The island city is situated almost on the equator and gets its fair share of monsoon-type rain, while remaining at a constant temperature all year round.
The result is a gardener's paradise, with exuberant blossoms and verdure everywhere. It's quite a change from the desert, and a welcome one. The downside is that humidity is high virtually all year.
Singapore's architecture, seen on the 20-minute taxi ride from Changi Airport to the central business district, symbolises its history as a Chinese settlement, with a British colonial heritage, turned 21st century commercial and financial hub. Ornate Chinese buildings nestle beside English Home Counties-style houses next to glass-and-steel skyscrapers.
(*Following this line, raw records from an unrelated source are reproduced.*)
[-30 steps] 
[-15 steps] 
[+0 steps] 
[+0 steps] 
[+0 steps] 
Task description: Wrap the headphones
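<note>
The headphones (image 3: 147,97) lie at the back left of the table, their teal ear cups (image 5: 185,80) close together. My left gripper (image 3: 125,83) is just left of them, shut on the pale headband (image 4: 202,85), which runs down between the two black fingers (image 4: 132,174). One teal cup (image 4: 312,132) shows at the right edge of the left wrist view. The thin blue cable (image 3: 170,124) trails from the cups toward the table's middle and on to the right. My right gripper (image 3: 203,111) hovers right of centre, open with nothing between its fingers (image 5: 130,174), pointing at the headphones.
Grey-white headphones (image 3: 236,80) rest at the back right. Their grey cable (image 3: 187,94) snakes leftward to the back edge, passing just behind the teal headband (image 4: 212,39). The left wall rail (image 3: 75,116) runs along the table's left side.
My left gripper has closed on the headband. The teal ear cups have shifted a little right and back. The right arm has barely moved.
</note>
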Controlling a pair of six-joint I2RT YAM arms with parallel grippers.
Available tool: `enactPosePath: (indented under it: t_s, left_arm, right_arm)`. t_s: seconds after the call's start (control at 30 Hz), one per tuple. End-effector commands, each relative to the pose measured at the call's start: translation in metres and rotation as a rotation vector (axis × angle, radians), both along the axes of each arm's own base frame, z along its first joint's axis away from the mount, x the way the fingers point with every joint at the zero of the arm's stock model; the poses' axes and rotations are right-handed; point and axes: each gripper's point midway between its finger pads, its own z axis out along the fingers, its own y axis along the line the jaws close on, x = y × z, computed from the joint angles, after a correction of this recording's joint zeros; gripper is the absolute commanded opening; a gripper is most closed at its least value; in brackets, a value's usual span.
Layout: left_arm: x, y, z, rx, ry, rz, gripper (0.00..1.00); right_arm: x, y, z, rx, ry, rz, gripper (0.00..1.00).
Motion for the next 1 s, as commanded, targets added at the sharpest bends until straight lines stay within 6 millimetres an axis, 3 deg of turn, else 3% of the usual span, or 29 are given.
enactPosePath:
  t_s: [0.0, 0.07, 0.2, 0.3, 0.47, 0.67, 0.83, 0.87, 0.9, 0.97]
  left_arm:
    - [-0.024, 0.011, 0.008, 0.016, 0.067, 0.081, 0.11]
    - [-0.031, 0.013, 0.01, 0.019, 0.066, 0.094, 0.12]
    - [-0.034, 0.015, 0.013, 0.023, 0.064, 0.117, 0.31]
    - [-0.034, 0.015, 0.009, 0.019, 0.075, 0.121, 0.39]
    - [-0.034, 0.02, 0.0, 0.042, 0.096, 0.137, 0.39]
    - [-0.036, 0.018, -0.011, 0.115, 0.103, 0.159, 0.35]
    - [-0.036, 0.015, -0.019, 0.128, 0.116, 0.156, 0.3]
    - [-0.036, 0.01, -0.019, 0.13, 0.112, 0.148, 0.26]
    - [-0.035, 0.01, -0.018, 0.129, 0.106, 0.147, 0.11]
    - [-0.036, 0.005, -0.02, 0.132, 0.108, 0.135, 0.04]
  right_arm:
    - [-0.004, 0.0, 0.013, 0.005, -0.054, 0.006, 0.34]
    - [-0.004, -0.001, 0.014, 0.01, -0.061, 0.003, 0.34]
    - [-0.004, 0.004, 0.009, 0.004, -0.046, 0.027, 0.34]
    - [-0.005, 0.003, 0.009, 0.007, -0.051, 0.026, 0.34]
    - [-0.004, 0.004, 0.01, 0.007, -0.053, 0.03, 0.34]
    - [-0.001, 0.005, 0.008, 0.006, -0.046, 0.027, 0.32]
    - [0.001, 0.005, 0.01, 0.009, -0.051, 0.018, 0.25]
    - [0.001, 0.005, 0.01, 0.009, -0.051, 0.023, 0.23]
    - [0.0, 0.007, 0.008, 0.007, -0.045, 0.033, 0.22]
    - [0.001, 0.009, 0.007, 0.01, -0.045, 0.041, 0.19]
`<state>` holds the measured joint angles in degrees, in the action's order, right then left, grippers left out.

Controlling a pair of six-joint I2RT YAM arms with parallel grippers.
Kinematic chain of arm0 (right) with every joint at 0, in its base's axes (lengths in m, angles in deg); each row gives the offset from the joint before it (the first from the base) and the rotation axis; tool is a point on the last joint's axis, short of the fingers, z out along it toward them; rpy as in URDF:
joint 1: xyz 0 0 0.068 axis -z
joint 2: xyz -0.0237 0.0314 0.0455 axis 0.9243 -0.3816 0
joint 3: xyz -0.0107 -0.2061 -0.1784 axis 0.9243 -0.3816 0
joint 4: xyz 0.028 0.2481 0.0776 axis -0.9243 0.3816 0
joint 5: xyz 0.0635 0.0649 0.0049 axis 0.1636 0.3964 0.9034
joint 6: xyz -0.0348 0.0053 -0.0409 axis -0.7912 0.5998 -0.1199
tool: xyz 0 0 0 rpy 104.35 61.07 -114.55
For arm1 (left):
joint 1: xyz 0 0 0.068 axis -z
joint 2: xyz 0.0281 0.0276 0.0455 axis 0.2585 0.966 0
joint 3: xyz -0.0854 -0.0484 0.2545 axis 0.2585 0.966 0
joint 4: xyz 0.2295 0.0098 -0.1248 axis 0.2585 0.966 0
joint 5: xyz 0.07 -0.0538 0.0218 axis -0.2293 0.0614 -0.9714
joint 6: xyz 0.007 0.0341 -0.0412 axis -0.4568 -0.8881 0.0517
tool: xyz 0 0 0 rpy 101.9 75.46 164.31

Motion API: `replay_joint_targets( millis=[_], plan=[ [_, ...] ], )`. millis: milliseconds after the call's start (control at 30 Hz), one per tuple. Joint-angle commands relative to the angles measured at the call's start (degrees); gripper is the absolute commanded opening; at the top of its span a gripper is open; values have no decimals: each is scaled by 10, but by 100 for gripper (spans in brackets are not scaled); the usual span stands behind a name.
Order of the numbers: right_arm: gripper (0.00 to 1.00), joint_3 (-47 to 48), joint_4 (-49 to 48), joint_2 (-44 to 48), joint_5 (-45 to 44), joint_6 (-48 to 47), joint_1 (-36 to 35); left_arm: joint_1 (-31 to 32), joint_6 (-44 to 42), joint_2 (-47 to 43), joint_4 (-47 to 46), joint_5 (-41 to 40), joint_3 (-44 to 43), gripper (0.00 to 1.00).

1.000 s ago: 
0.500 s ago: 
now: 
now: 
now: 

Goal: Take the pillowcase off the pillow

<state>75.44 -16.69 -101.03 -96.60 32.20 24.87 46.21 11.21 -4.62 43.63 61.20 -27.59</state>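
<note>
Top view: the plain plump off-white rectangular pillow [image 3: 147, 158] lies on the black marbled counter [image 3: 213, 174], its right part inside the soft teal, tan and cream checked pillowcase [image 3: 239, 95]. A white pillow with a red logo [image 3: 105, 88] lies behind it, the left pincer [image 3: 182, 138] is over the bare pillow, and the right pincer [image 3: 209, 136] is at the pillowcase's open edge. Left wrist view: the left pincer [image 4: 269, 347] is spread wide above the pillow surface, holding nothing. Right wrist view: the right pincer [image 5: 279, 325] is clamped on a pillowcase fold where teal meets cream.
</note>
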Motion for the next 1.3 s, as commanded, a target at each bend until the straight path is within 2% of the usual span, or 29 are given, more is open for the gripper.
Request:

The name means "Lion City" in the Malay language, and lions - or at least statuesque representations of them sometimes with a fish-tail (the "merlion") - are everywhere.
It is the second most densely populated country in the world, after Monaco, but despite this people-crush Singapore still manages to preserve open spaces, parks and gardens. Bukit Timah Nature Reserve in the middle of the island is the last of the primary rain forest that used to cover it.
The rough rule of thumb is industry to the east and west, commercial and residential in the centre; the south of the island, looking across to Indonesia, now has two big leisure resorts at Sentosa and Marina Bay.
There are international-standard hotels aplenty on the island, with all the big chains represented there. Many are located strategically around the main thoroughfare of Orchard Road, a mixture of hotels, malls, restaurants and smaller retailers. There is some expensive high-rise accommodation on the avenues and boulevards running off the main road.
Night life is vibrant. The city used to have a reputation for being heavily regimented and controlled, but during the evening Singaporeans seem to throw off the image of dourness in a hubbub of outdoor street restaurants, bars and cafes.
The area around Orchard Towers, a multi-storey retail and leisure development, is particularly lively.